Another comic/film project was a superhero thriller from Wicked Pictures, known for their high-gloss, big-budget adult features, starring Jenna Jameson, then the best-known and most-popular porn star in the world. The half-million dollar movie was shot on film (a rarity in adult movies). As with Sordid Stories, the Wicked Weapon comic book and video were released and cross promoted simultaneously in the comic and adult boutique markets. Carnal also produced a special 16-page mini-comic which was included with the entire initial video run of the big-budget adult film Wicked Weapon, packaged with the video itself, now one of the rarest of all Carnal publications. The Wicked Weapon video was nominated for five AVN awards, increasing Carnal’s credibility and reputation in the adult marketplace even more. By this point, Carnal was long past calling prospective subjects to work with - they had a year-long waiting list of girls clamoring to be in a Carnal comic book.

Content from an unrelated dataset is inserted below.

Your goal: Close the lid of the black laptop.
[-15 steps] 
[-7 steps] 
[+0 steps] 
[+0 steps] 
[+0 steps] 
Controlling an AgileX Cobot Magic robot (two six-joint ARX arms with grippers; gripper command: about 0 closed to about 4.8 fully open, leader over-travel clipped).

For its next comic/films Carnal teamed up with former porn legend Veronica Hart, who was directing two movies featuring comeback appearances by women who'd long been out of the adult film business but whose names were still legendary - Ginger Lynn and Marilyn Chambers. Chambers' last X-rated film had been 1980's Insatiable. She remained in the public eye with R-rated TV series on HBO, Cinemax, The Playboy Channel and more. Lynn had retired from hardcore in 1986 and gone on to some success in films like the Vice Academy series and music videos. Chambers’ new film was to be called Still Insatiable, while Lynn’s was called Torn. Both were filmed by VCA Pictures, known for lavish, groundbreaking and expensive feature films and an exclusive stable of the industry’s most-popular performers. Carnal’s official comic book souvenir magazines based on the two most-heavily promoted films in X-rated history were the company’s best sellers since Triple-X Cinema: A Cartoon History.

In May 2008 Carnal's longest-running character Demi the Demoness was released on DVD as a live-action movie. The adults-only film, directed by Steve Steele and co-written by current Carnal publisher and Demi-creator SS Crompton, featured Demi and co-star Vampirooni fighting an evil but beautiful witch. The film starred Ellie Idol as Demi the Demoness, Sinn Sage as Vampirooni and Audrey Elson as Lyssa the Witch.